Nella giornata di ieri, ho avuto il piacere di partecipare ad una convention organizzata da Tutela Legale S.p.A. L’incontro si è aperto con un intervento del Dott. Andrea Polizzi, il quale ha fornito un’analisi critica della riforma della giustizia recentemente approvata con la conversione in legge del Dl 132/2014. Allo scopo di diminuire il numero dei procedimenti civili pendenti e, conseguentemente, ridurre le spese di Giustizia, la nuova legge conferma la volontà del legislatore, sia di migliorare l’efficienza delle procedure esecutive che di favorire la definizione delle liti per vie stragiudiziali.
Per quanto riguarda quest’ultimo aspetto, due sono le discipline degne di nota: l’arbitrato forense e la negoziazione assistita.
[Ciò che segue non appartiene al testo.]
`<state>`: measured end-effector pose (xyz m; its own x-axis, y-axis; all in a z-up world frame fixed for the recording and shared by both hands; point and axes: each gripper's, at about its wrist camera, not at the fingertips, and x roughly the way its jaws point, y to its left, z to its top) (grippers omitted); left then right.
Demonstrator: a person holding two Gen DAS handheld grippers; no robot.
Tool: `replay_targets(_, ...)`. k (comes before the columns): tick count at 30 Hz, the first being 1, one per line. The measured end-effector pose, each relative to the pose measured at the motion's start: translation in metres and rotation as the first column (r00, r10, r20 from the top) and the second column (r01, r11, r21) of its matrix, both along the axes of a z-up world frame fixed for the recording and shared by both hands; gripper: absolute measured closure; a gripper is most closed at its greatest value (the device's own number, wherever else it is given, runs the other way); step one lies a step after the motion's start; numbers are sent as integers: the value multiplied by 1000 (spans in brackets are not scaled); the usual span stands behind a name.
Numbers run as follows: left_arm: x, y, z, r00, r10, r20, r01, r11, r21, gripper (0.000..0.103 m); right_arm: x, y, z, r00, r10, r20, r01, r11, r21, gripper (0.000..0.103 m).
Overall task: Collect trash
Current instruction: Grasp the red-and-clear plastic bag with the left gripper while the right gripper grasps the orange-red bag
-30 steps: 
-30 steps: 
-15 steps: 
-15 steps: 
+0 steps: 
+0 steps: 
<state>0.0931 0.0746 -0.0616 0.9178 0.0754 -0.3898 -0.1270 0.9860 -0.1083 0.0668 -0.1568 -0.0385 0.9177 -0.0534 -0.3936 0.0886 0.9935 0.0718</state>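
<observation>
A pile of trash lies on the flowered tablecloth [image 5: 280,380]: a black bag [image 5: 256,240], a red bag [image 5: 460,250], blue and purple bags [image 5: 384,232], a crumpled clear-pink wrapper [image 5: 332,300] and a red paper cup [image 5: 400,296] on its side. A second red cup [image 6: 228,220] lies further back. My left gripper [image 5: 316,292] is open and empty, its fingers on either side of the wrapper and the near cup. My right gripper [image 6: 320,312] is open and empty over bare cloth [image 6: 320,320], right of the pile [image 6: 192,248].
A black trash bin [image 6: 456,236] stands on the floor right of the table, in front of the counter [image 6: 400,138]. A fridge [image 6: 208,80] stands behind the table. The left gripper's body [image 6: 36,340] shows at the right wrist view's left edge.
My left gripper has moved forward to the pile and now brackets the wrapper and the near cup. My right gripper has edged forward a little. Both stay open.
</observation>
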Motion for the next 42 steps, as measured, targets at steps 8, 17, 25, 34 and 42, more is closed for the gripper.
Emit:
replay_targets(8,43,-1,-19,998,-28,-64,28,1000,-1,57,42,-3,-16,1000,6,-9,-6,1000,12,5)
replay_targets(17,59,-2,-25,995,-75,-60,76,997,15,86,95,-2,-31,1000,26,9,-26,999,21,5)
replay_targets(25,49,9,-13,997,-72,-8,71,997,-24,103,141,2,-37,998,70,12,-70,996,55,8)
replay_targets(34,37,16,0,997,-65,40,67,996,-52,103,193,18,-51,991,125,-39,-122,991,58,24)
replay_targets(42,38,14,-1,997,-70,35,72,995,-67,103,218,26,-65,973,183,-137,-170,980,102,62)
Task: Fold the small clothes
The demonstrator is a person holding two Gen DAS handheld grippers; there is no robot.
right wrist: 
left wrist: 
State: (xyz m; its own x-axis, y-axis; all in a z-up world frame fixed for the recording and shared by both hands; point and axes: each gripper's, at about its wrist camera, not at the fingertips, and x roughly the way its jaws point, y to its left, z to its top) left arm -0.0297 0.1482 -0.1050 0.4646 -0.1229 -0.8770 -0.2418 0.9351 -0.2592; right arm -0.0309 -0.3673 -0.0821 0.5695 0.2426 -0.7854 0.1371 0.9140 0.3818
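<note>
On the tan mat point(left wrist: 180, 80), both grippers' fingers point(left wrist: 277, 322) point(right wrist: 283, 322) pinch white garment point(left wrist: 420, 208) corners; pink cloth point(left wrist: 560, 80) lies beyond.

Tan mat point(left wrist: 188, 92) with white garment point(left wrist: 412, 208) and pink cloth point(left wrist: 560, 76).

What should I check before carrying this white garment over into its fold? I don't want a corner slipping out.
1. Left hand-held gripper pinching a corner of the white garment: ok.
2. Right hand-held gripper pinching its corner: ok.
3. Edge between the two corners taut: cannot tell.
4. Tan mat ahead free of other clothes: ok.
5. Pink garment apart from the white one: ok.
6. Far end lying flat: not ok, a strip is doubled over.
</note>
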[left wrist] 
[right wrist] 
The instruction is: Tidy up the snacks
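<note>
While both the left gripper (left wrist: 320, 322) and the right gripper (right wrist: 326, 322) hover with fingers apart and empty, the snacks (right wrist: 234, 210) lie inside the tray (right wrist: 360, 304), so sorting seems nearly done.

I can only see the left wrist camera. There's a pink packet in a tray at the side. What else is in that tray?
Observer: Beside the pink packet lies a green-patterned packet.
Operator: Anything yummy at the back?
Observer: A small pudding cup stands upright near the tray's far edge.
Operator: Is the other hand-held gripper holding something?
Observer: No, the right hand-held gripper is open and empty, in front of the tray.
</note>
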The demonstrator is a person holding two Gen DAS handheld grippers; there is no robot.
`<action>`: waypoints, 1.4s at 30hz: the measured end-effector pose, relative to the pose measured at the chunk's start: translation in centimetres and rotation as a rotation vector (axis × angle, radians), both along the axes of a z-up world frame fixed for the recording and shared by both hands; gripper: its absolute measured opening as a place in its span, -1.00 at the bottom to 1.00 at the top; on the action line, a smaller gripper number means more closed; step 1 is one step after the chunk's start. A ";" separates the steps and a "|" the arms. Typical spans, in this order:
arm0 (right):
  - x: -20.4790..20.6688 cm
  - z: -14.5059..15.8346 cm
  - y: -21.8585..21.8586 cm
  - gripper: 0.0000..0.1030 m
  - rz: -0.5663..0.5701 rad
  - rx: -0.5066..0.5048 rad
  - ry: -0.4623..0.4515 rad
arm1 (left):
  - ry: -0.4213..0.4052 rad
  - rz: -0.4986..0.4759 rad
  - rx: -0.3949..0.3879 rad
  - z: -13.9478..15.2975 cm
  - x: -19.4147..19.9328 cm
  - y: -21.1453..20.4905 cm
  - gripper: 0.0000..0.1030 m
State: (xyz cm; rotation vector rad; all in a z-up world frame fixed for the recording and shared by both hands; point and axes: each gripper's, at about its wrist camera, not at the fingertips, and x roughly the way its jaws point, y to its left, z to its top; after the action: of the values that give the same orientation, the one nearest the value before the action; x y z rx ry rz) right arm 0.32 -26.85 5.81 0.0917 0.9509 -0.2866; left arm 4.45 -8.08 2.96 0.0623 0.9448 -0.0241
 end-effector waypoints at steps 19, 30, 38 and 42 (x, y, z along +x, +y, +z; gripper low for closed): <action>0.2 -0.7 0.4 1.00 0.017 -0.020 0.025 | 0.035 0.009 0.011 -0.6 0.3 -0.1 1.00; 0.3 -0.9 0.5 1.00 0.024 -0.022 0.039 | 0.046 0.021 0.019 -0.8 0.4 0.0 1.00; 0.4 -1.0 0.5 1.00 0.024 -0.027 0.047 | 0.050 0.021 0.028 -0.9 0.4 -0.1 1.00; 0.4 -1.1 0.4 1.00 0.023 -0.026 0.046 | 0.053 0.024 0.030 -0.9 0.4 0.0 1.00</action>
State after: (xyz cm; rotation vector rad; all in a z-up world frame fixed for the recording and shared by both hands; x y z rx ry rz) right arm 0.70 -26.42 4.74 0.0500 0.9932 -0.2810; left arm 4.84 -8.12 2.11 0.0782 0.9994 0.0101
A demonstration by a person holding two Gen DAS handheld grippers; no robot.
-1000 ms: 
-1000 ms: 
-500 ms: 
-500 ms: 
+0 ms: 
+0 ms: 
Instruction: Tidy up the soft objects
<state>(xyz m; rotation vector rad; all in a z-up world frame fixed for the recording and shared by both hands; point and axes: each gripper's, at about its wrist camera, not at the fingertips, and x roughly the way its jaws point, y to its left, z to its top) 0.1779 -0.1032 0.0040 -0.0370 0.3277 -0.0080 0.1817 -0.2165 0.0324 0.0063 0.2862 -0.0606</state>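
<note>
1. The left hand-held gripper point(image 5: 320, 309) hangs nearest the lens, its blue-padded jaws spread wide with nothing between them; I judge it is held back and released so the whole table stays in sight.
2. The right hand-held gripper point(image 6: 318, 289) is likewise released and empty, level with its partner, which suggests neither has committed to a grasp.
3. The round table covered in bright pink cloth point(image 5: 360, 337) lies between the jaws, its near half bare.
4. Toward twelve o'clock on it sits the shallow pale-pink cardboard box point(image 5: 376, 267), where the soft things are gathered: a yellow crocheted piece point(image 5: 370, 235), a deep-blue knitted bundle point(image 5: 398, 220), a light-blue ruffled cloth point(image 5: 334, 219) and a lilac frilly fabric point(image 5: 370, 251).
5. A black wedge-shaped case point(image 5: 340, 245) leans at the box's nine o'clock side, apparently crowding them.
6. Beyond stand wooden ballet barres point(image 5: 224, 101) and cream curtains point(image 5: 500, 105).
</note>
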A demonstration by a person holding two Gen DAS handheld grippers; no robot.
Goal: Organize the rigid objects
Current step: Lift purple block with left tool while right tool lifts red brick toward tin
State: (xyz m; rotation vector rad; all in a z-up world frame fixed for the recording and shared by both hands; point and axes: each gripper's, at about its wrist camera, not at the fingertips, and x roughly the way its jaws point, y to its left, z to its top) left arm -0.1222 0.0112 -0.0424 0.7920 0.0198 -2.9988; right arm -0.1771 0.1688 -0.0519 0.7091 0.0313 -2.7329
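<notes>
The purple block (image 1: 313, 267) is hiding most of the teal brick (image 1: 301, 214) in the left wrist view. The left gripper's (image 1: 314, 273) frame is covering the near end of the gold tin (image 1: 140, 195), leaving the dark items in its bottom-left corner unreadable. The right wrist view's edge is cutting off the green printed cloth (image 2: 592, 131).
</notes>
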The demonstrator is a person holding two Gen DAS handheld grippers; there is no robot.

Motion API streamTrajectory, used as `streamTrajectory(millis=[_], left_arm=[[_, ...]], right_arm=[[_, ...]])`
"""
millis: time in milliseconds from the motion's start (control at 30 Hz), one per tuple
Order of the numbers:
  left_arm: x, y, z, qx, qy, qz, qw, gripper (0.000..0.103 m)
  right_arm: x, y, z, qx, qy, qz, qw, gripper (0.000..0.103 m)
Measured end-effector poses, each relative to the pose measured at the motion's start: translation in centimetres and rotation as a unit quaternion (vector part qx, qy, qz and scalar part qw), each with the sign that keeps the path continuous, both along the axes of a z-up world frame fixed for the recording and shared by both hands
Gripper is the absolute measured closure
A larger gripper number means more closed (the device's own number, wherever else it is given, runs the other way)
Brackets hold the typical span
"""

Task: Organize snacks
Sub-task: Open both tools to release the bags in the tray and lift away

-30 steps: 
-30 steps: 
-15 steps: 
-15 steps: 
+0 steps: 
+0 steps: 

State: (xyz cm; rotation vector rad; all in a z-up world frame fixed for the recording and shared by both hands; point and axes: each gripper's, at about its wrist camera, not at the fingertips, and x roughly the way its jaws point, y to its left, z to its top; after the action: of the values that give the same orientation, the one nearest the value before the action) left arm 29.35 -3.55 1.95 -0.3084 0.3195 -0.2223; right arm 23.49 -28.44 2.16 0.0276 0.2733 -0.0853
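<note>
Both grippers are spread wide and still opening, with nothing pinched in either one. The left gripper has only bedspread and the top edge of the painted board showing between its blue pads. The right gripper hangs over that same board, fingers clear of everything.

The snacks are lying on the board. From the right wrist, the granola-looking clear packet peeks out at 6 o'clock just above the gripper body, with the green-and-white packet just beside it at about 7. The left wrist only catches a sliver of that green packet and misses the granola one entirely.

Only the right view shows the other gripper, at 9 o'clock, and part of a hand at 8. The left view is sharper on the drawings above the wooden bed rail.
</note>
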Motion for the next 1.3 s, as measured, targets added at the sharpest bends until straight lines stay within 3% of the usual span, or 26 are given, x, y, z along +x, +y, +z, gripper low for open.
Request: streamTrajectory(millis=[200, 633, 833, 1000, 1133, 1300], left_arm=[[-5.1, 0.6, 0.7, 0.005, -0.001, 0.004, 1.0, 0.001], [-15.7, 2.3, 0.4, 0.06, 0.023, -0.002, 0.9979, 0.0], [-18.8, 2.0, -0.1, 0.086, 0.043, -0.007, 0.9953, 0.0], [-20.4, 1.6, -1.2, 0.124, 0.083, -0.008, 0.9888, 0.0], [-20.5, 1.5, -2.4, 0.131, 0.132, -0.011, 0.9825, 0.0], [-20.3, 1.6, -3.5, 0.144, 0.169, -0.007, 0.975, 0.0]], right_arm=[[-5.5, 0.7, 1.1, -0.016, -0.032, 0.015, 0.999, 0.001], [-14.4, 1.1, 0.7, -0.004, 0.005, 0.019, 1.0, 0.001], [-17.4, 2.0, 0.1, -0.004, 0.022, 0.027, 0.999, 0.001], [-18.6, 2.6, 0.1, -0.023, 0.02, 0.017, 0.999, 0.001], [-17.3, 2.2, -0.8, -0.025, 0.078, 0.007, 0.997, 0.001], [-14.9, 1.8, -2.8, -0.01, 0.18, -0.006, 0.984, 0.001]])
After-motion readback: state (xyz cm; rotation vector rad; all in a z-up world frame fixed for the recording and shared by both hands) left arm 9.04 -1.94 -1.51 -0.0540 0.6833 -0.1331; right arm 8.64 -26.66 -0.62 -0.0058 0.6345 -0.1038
Al primo strumento, l’arbitrato forense, sono affidate le speranze di smaltimento delle liti pendenti, sostanzialmente devolvendo la causa ad un arbitro. Purtroppo, risulta chiaro che tale procedimento prevede dei costi più elevati di quelli richiesti da un processo ordinario. Dunque, ci viene difficile pensare che tale mezzo possa essere la soluzione al problema dei troppi processi arretrati. L’auspicabile diminuzione dei tempi previsti per la definizione della causa pare quindi essere l’unico motivo che potrebbe spingere una persona ad optare per la definizione della controversia utilizzando un arbitro forense.
Il secondo strumento introdotto dal Dl 132/2014 è la negoziazione assistita. Questa risulta essere molto simile all’istituto della mediazione obbligatoria, differenziandosi da essa per i soggetti coinvolti: è previsto che ad assistere le parti siano i legali delle stesse nella negoziazione assistita, mentre la mediazione obbligatoria prevede l’intervento di un mediatore. Anche in questo caso, il giudizio espresso non è dei migliori: non risulta chiaro per quale motivo sia stato introdotto un nuovo strumento, molto simile ad uno attualmente esistente, che per altro non ha avuto ad oggi brillanti risultati, essendo efficacie solo quando sono le parti a ricorrervi di propria spontanea volontà. Il nostro parere è quello che, probabilmente, sarebbe stato meglio migliorare quanto già esisteva, piuttosto che creare qualcosa di nuovo ma non di innovativo.
Chiaramente, la riforma non si limita alle suddette novità, ma introduce anche cambiamenti di minore impatto. Tra i più interessanti, riportiamo sia le spese di lite, guidate dalla ratio che, in determinati casi stabiliti dal legislatore, il soggetto perdente paghi le spese anche della controparte, che l’aumento della percentuale degli interessi legali, parificati al ritardo nei pagamenti con un tasso di interesse che passa dall’1% all’8,15% (nel secondo semestre del 2014). Altre misure, invece, risultano essere poco rilevanti: tra queste ricade, ad esempio, la riduzione dei giorni di ferie dei magistrati da quarantacinque a trenta giorni.
Successivamente all’analisi del Dott. Polizzi, due egregi professionisti quali il Dott. Tomaso Epidendio ed Il Dott. Paolo Casella, hanno discusso su quelle che possono essere le conseguenze della riforma stessa per i privati cittadini. Come non è difficile immaginare, i commenti non sono stati del tutto positivi e la conclusione non risulta essere delle migliori. Infatti, nonostante la riforma avrà probabilmente successo nel ridurre il numero di cause a carico dello Stato, con una conseguente riduzione dei costi di Giustizia, questo avverrà a spese dei singoli. Ne consegue che, attraverso una sorta di privatizzazione della Giustizia, il rischio è quello che, anche chi ha ragione, ricorra sempre meno a far valere i propri diritti.
In uno scenario come quello appena presentato, al fine di non rinunciare ad un diritto fondamentale, risulta sempre più utile poter disporre di uno strumento quale la polizza di tutela legale. Un prodotto che, a differenza di quanto riscontrato nel resto d’Europa, è attualmente poco diffuso sul mercato italiano, forse anche per una scarsa conoscenza dello stesso da parte degli intermediari.